Dans les années 2000, de nombreux défauts sont cependant constatés :
Le buffet : Le buffet de l’orgue, de type autoporteur sans charpente intérieure, est largement attaqué par divers parasites – la boiserie ancienne tend à se dégrader et perd peu à peu la stabilité qui assure la cohérence des divers mécanismes de l’instrument.
La mécanique des notes : Celle-ci est attaquée par les vers tant au niveau des petits mécanismes en bois que des garnitures en feutre, toile, casimir, peau sciée et papiers.
La mécanique des jeux : Là encore il s’agit essentiellement d’usure qui empêche une ouverture correcte des registres à plein vent et surtout une ouverture régulière, identique d’une fois sur l’autre.
Le sommier, les tuyaux, les claviers, … présentent également de nombreux défauts liés à l’age : manque d’étanchéité, blocage, …
L’enjeu financier est significatif pour la paroisse : les travaux sont estimés à 50 000 € ! Sous l’impulsion de plusieurs paroissiens (dont M Godechot, bijoutier parisien attaché à l’église Ste Bernadette et à son orgue), une association est créée. Plusieurs étapes seront nécessaires pour la réalisation des travaux, mais grâce aux donateurs, la restauration est terminée et l’orgue centenaire de Ste Bernadette peut à nouveau accompagner les liturgies.
(Nota : les dates et le détail de réalisation restent à préciser … merci pour les éventuels compléments)

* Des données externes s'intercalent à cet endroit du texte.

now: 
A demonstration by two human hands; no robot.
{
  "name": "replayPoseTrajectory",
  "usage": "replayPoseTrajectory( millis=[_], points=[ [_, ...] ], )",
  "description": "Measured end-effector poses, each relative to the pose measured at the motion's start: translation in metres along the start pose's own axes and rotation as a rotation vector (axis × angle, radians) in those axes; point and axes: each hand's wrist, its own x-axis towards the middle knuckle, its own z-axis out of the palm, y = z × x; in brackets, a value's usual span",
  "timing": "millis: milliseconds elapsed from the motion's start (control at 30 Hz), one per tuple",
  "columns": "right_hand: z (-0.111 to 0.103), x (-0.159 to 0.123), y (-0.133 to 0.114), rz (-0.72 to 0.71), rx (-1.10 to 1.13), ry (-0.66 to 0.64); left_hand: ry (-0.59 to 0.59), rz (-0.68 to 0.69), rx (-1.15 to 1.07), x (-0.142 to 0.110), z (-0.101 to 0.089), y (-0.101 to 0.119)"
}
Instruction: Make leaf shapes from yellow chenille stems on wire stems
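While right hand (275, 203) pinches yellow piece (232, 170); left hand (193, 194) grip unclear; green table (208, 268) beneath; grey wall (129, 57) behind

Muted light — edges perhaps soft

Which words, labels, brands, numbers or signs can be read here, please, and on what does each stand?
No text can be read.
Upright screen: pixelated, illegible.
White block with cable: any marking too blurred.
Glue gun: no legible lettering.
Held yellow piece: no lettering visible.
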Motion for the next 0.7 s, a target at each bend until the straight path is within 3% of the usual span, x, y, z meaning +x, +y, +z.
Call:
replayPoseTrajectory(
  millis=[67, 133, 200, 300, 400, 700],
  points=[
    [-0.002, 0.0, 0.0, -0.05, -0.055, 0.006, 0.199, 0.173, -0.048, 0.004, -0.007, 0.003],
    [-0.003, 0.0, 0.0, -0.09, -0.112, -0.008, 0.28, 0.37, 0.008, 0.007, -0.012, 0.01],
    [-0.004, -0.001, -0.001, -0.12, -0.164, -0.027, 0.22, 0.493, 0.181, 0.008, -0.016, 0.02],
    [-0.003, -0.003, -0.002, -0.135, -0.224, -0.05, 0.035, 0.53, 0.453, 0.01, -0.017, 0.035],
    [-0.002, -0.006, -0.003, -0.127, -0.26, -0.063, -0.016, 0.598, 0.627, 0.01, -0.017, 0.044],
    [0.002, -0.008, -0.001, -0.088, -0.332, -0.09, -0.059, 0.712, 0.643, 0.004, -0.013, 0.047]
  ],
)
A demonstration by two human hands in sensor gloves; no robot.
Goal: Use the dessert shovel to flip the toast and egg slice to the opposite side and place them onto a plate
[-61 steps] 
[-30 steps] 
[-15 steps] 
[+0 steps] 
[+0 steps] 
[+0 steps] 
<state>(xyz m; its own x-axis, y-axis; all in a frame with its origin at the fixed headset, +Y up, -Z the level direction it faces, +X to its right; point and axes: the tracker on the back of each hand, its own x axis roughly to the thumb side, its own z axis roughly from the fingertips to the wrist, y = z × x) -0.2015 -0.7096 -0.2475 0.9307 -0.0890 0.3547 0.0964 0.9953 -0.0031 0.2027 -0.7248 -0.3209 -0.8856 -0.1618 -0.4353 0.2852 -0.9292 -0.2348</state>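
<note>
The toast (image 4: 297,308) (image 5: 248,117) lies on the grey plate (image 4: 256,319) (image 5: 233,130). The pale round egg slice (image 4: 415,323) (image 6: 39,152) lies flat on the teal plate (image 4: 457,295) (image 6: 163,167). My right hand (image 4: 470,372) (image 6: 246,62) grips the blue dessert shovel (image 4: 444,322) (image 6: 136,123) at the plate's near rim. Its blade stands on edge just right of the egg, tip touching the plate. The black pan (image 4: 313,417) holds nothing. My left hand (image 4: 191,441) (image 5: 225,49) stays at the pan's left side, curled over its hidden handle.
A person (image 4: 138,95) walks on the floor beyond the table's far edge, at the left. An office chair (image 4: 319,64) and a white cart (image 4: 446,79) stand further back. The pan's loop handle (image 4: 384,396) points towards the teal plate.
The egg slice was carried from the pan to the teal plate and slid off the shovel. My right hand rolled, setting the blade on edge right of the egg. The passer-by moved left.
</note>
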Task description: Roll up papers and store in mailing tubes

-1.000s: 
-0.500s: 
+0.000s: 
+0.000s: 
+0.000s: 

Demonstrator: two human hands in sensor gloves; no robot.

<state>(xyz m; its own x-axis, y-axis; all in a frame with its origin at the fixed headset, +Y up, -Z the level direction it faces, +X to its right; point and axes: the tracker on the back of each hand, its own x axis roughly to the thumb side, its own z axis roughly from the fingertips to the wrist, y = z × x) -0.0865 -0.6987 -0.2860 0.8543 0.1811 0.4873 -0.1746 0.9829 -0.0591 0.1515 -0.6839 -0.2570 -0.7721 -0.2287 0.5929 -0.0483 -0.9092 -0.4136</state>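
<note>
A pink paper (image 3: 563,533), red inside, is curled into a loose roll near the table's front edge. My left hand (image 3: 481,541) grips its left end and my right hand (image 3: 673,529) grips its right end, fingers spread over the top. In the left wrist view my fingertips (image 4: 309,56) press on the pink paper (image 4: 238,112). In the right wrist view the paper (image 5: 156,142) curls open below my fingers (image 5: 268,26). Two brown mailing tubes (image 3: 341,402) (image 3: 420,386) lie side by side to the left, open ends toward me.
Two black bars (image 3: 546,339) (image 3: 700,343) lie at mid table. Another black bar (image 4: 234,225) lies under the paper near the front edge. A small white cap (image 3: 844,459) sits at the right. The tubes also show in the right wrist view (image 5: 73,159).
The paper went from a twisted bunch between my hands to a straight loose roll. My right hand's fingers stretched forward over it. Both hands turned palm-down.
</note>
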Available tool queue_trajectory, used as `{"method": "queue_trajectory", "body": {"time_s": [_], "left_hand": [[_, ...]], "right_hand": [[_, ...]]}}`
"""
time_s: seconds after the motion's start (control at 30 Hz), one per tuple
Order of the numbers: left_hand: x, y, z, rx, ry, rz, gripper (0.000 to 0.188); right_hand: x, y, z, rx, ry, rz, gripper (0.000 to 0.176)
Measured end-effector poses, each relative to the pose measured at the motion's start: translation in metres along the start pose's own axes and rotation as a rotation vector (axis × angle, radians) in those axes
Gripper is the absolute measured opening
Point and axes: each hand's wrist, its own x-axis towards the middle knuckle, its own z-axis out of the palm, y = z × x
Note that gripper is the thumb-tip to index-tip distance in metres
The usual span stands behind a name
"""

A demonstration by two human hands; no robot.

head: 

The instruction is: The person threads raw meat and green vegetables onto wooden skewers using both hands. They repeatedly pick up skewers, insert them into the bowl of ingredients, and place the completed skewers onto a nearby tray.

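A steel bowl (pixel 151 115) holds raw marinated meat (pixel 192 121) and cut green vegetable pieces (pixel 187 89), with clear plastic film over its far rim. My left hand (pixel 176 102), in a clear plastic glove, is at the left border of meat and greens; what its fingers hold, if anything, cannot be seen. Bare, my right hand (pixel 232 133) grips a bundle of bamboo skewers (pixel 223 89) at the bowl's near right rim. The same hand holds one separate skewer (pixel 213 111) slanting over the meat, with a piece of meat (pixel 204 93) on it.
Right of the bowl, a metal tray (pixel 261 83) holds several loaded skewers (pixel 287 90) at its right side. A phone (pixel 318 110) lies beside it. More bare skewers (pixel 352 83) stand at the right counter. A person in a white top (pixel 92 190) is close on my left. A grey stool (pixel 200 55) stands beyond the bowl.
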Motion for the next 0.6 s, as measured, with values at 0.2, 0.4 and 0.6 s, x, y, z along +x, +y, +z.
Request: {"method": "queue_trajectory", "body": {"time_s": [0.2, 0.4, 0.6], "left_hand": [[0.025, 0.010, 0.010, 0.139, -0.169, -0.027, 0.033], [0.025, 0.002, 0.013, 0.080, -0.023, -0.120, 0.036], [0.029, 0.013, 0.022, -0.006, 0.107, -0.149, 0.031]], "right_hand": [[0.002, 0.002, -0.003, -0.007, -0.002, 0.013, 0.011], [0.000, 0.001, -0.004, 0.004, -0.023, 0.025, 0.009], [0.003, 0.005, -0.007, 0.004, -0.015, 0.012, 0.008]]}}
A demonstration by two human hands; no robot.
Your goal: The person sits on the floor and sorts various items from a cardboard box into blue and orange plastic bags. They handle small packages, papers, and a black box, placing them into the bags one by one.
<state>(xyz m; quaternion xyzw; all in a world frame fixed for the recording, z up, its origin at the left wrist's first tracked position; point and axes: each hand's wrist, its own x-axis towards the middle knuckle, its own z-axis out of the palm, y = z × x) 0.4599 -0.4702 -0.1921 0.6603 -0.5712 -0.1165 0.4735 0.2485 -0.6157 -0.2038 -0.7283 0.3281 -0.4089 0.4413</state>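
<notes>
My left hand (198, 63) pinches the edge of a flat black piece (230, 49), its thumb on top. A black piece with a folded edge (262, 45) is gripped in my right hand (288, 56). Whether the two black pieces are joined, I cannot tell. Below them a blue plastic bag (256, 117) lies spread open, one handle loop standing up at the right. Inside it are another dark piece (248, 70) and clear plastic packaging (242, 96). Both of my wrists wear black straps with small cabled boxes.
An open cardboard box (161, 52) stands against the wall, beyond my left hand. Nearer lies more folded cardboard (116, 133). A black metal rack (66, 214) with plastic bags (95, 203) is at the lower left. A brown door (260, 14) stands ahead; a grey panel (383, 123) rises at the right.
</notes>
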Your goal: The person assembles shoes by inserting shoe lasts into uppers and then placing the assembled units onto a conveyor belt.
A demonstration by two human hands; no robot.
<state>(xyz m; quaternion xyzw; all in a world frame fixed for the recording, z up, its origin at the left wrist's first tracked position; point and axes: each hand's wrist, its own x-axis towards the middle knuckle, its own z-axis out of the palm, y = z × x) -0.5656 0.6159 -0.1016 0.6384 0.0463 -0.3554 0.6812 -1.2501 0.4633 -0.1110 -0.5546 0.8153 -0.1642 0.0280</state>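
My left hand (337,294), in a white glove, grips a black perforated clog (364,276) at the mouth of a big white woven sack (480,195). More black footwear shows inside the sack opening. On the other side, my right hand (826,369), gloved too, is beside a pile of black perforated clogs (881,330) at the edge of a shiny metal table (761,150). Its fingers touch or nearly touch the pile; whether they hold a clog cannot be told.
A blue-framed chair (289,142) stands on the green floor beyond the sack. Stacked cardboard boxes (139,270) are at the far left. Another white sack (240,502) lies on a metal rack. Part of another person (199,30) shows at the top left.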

La réalisation des vitraux par J. Guily Joffrin
Les vitraux des transepts sont l’oeuvre de Auguste Labouret, maitre verrier à l’origine de plusieurs restaurations et vitraux dans les églises bretonnes – dont la basilique du Folgoet.
(Biographie : née en 1909 à Paris, Jeanne Joffrin est reçue en 1928 à l’École des Beaux-Arts de Paris dans l’atelier de Lucien Simon. Elle enseigne le dessin jusqu’en 1945, date à partir de laquelle elle se consacre à la peinture. Elle réalise de nombreuses expositions en France et à l’étranger. Ayant découvert Brignogan à l’age de 2 ans, séjournant dans l’hôtel pension Penanros entre les 2 guerres, elle choisit de s’installer dans la commune jusqu’à son décès en 2006. La galerie d’arts située rue de l’église dans la commune de Brignogan porte son nom – inauguration en 2020).
Jeanne Guily Joffrin réalisa donc des maquettes pour ces 3 vitraux du choeur (photos aimablement communiqués par Emmanuel Godechot) : cf ci contre.
Mme Guily Joffrin travailla ensuite avec Job Guevel pour la réalisation des vitraux.
(Biographie : Job Guével (1911-2000) est né à Pleyber-Christ dans une famille de négociants en vin. De vocation
artistique précoce, il intègre l’École nationale des Beaux-Arts de Paris. Sa rencontre avec Léa Hette, issue d’une lignée de souffleurs de verre de Bohême, est déterminante. Installés à Pont AVen, on dénombre plus de 300 vitraux de ce sculpteur dont un grand nombre en Bretagne, dans des églises, chapelles et chez des particuliers).